5:42 a.m. (sunrise five minutes later than last Saturday, July 31). 52 degrees, wind E 1 mph, more September than August. Sky: pink gossamers and the tarnishing of midnight silver. As the sun exerts itself, the moon's horns fade directly overhead behind a screen of mist. Enchanted reiteration, mountains rise like islands out of a sea of ground fog—Moose, Smarts, Cube, Moosilauke, and beyond. The echo of an Ice Age landscape when debris dammed the newly-minted Connecticut River, flooding adjacent valleys, converting a cold, turbulent river into a deep, dendritic trout-filled lake . . . one element of the episodic narrative called physiography, a story without an end. An unseen, noisy stream drains a spongy hillside, churns through a tunnel of green (whether intermittent or permanent, I have no idea; time will tell).
Between walking the dogs and spraying poison ivy, I'm slowly meeting my neighbors, all of whom lead quiet lives on the north slope of Hurricane Hill. Threads that bind us include (but are not limited to) fog, view, and proximity to a pharmacy. One neighbor, who has beehives, bird feeders, bluebirds, contemplative Buddha in front of a line of prayer flags, and regales the same bear I do, agreed to let me set a kestrel box in her meadow.
Female Blackburnian warbler, pastel-orange head and throat, white tail feathers flashing, forages in a roadside oak. Phoebe on a deer fence, tailing flicking. Pewee in the open, on a maple, a low, melancholy whistle, one long, slurred eponymous note uphill than down (phoebe without the nervous tail and guttural voice). Red-eyed vireos, everywhere and boisterous, free-for-all singing. Overhead crow. Cardinal in a cedar, chipping. House finch, female in the road, gathering grit. Chipping sparrow in gray birch strips seeds. Goldfinches in undulating flight, marionettes on strings, up and down above goldenrod, yellow above yellow, glazed in lemon-yellow sunlight.

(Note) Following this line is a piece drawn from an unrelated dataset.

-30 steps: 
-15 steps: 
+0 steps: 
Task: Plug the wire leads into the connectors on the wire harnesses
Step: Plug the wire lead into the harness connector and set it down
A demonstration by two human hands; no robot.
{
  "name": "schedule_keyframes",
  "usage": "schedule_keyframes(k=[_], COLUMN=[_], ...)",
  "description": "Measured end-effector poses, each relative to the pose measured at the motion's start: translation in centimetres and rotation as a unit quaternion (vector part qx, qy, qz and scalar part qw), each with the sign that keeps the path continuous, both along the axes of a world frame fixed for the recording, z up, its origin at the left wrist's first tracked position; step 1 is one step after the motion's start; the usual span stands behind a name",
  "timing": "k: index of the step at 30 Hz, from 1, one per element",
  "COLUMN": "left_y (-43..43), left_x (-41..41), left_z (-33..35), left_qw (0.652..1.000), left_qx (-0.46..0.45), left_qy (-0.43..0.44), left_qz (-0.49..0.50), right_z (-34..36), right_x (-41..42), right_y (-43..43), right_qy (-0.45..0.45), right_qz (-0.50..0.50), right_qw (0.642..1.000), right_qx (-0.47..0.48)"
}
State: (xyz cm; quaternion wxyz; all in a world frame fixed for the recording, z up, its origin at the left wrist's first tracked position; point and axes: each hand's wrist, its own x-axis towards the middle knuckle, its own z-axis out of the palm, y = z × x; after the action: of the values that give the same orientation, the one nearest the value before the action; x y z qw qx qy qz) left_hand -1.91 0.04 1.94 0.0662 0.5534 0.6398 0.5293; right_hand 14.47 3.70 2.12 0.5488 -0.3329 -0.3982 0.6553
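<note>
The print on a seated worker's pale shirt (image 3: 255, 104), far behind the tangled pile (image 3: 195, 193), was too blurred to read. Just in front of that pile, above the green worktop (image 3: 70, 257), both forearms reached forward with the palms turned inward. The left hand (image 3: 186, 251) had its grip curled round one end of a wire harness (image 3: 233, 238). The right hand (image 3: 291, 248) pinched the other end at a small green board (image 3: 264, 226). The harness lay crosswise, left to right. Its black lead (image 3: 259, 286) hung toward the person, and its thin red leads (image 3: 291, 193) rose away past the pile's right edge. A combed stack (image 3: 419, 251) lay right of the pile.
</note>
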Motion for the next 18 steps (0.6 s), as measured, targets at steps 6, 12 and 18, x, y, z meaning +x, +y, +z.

On a mid-meadow maple, male indigo bunting sings, leans back on the highest branch, non-stop salutations to a new day, the glory of a sunrise accented with iridescent blue. Awkwardly, I stop and look, noses to the ground dogs stain, leashes taut and tugging, binoculars cockeyed. Bunting bouncing in and out of view. It’s like watching a bird from a boat. Voice rising into the morning. Enough to make me forget (for the moment) that I spent two months downsizing, discarding, uprooting, fretting, unpacking, searching for pie plates and stirring spoons and two tiny oil paintings, scheduling, arranging and rearranging furniture. And, then waiting, waiting, waiting for geography's connective tissues to fasten me to the Hill . . . to be home, again.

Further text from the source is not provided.